I went to a meeting Monday night with a Noaa represenative. He explained that they are doing test as fast as possible. He also said that last areas closed would probably be first back open it takes almost ten days for testing. Also the areas who saw a lot of oil would tale longer to do test and would be more scrutinized. Summary expect more openings soon! You can forget about rig fishing it ain't happening anytime soon! I would expect by Labor day the nipple spur areas to ne opened. The Mobile club is having their Labor day tourney and the two weeks later the White Marlin Shootout at WCI will go on!! Expect things to get better each day!!


----------



## Caspr21 (Oct 4, 2007)

hey kevin..............next meeting you go to, tell them that the boats from the PBGFC will go catch all their test fish!


----------



## gator7_5 (Oct 4, 2007)

bully48 said:


> I went to a meeting Monday night with a Noaa represenative. He explained that they are doing test as fast as possible. He also said that last areas closed would probably be first back open it takes almost ten days for testing.
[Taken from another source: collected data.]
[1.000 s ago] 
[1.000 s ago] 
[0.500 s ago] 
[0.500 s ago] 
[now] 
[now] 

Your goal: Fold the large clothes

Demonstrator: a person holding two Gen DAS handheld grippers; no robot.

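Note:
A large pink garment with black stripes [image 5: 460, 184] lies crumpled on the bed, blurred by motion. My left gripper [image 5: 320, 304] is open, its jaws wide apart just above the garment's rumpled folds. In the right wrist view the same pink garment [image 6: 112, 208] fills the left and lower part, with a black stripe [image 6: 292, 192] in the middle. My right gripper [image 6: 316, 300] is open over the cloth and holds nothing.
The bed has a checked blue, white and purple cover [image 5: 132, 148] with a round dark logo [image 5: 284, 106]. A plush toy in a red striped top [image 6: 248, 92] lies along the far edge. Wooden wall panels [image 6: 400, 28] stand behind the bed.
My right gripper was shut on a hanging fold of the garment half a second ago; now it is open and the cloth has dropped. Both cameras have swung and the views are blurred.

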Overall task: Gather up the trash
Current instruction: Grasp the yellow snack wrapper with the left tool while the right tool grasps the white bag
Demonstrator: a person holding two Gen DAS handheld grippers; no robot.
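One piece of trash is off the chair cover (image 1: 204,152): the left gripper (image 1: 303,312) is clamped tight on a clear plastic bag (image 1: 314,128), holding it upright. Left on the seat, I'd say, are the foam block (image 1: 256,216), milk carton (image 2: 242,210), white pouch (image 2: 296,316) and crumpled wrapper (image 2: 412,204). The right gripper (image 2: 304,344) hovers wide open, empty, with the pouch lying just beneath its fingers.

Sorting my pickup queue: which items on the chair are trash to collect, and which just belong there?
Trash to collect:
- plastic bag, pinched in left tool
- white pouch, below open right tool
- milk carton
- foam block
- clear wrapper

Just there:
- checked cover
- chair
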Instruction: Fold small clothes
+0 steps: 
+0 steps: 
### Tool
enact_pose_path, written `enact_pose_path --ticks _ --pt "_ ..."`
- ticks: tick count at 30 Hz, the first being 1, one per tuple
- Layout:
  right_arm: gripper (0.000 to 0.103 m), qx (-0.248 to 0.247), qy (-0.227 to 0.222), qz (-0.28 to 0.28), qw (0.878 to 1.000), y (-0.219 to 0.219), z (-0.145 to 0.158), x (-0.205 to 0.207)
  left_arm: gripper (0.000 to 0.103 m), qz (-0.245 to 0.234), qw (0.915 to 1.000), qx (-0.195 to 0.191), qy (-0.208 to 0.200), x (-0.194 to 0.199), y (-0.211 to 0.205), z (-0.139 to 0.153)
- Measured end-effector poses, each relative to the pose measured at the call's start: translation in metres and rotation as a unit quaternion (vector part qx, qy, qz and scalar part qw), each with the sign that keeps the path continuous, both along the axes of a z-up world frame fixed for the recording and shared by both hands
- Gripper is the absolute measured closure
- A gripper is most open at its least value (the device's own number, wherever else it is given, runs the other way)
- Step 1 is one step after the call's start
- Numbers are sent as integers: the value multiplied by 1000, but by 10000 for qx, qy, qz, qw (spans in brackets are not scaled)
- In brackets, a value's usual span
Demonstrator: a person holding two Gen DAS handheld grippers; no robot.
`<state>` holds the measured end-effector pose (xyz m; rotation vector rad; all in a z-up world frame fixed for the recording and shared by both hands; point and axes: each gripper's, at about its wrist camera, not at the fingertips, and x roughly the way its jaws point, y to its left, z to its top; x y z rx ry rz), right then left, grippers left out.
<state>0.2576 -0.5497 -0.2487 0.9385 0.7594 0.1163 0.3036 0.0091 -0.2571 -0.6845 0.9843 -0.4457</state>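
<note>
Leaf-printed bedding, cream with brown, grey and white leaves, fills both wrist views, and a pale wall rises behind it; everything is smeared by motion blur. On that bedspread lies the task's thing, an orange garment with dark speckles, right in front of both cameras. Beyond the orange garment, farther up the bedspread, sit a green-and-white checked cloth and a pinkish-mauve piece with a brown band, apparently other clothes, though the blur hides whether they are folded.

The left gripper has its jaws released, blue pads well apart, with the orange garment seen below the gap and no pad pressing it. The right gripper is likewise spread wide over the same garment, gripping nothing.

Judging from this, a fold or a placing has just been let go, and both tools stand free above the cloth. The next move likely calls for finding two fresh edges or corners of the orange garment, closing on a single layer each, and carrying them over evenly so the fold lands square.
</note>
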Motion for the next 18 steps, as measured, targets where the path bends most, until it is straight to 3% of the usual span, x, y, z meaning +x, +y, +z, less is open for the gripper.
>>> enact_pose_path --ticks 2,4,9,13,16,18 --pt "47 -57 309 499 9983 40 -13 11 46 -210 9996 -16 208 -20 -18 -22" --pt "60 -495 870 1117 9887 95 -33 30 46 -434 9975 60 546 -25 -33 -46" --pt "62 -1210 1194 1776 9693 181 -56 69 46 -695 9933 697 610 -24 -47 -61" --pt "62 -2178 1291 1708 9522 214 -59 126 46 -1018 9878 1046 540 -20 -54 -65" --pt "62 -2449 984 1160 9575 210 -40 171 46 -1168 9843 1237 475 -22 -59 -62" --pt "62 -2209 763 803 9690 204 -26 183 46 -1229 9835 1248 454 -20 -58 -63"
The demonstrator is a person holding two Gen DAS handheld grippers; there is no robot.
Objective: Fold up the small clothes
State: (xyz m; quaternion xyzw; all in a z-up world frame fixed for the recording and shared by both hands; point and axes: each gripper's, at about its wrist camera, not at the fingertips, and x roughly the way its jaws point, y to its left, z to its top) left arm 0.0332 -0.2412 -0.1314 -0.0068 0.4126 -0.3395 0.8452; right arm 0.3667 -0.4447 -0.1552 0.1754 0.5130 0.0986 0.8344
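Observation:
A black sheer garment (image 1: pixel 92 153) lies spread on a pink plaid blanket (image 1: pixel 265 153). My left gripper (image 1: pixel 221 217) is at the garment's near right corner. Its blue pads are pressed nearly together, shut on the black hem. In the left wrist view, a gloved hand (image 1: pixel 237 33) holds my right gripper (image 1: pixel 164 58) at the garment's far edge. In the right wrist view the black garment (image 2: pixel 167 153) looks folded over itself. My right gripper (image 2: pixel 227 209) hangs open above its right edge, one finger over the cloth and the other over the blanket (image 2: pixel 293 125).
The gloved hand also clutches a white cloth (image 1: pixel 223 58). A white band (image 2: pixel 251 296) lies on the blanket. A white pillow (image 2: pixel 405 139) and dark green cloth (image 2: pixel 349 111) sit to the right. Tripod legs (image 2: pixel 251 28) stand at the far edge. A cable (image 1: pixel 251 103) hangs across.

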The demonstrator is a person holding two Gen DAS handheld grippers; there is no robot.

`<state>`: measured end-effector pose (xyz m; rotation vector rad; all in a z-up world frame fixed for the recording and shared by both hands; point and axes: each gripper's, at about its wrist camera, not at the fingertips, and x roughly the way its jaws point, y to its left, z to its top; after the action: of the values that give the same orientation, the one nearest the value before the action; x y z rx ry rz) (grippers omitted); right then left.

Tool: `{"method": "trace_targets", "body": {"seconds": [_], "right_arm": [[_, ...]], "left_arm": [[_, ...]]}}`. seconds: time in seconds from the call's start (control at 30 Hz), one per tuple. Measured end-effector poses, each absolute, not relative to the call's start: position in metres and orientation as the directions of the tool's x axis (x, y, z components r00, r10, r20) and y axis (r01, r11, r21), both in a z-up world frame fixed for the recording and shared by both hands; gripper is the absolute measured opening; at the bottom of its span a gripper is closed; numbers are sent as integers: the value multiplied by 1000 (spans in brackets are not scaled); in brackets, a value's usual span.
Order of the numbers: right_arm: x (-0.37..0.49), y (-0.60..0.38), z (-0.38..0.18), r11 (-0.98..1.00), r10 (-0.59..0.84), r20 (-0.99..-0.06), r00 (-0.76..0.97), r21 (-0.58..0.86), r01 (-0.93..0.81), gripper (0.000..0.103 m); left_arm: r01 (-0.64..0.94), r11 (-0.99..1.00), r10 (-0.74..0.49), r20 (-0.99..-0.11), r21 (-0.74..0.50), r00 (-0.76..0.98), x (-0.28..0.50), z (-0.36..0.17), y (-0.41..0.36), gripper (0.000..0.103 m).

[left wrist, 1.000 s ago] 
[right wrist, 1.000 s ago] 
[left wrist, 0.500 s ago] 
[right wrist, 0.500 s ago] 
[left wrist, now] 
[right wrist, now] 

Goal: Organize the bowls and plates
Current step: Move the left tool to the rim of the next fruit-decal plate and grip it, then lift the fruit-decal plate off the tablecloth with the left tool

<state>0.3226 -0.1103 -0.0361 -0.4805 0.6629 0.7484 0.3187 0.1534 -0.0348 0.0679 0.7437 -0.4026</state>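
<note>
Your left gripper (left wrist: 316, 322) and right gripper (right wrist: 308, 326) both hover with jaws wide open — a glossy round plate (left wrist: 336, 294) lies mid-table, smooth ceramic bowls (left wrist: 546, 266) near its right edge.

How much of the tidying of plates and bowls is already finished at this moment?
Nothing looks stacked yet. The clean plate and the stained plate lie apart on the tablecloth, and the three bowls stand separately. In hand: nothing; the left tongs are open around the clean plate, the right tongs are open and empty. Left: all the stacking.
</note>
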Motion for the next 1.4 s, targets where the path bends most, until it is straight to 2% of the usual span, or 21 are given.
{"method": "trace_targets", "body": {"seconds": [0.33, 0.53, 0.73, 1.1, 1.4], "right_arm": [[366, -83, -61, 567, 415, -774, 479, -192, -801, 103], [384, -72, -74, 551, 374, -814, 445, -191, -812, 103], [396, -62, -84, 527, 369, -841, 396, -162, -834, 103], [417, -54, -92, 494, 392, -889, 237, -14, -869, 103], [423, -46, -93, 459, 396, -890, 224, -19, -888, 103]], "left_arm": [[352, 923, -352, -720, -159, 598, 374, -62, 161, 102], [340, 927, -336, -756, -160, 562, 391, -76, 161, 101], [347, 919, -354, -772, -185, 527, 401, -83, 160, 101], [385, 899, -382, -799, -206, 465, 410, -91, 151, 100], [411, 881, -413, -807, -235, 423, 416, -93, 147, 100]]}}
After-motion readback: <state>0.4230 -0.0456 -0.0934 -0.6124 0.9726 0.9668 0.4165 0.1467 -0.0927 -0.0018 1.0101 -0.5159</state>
Also the areas who saw a lot of oil would tale longer to do test and would be more scrutinized. Summary expect more openings soon! You can forget about rig fishing it ain't happening anytime soon! I would expect by Labor day the nipple spur areas to ne opened. The Mobile club is having their Labor day tourney and the two weeks later the White Marlin Shootout at WCI will go on!! Expect things to get better each day!!


On another thread someone said to expect no more openings for at least 4 weeks. Hope you are right and it's sooner than that. I have alot of family coming into fish Labor day.

Tom Pace 
Member
Ruby Red Lip

Join Date: Jun 2008
Posts: 40 










Quote:
Originally Posted by *ReelDuel*  
_So did they change/open any of the catch limits... Snapper for instance..._

Prob wont know anything until Gulf Council meeting in Pcola 16-20th..4 weeks I think until next opening around here, supposed to open that finger in LA first.


----------



## Eastern Tackle (Jul 6, 2009)

Caspr21 said:


> ............its gonna be a parking lot come saturday!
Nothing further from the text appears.